▸ **Exercise**:
Copy the data exactly. No line may be skipped.

▸ **Information supplied**:
● ● ● ● ● ● ●

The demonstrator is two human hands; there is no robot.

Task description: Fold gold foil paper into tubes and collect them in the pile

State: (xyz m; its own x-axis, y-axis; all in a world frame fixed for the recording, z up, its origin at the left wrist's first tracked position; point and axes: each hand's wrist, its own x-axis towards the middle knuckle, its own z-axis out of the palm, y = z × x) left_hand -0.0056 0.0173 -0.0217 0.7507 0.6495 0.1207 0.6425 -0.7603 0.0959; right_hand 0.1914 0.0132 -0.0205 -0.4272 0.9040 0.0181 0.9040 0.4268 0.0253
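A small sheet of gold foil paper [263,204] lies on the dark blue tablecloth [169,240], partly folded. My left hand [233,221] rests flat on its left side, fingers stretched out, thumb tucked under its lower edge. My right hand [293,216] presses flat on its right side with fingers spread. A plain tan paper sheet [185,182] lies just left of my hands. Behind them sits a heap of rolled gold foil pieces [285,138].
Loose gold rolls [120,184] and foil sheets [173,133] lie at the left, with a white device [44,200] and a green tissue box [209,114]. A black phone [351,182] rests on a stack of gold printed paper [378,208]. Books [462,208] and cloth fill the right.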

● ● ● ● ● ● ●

▸ **Your solution**:
The demonstrator is two human hands; there is no robot.

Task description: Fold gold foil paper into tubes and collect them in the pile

State: (xyz m; its own x-axis, y-axis; all in a world frame fixed for the recording, z up, its origin at the left wrist's first tracked position; point and axes: each hand's wrist, its own x-axis towards the middle knuckle, its own z-axis out of the palm, y = z × x) left_hand -0.0056 0.0173 -0.0217 0.7507 0.6495 0.1207 0.6425 -0.7603 0.0959; right_hand 0.1914 0.0132 -0.0205 -0.4272 0.9040 0.0181 0.9040 0.4268 0.0253
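A small sheet of gold foil paper [263,204] lies on the dark blue tablecloth [169,240], partly folded. My left hand [233,221] rests flat on its left side, fingers stretched out, thumb tucked under its lower edge. My right hand [293,216] presses flat on its right side with fingers spread. A plain tan paper sheet [185,182] lies just left of my hands. Behind them sits a heap of rolled gold foil pieces [285,138].
Loose gold rolls [120,184] and foil sheets [173,133] lie at the left, with a white device [44,200] and a green tissue box [209,114]. A black phone [351,182] rests on a stack of gold printed paper [378,208]. Books [462,208] and cloth fill the right.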

For this exercise, nothing further remains to be done.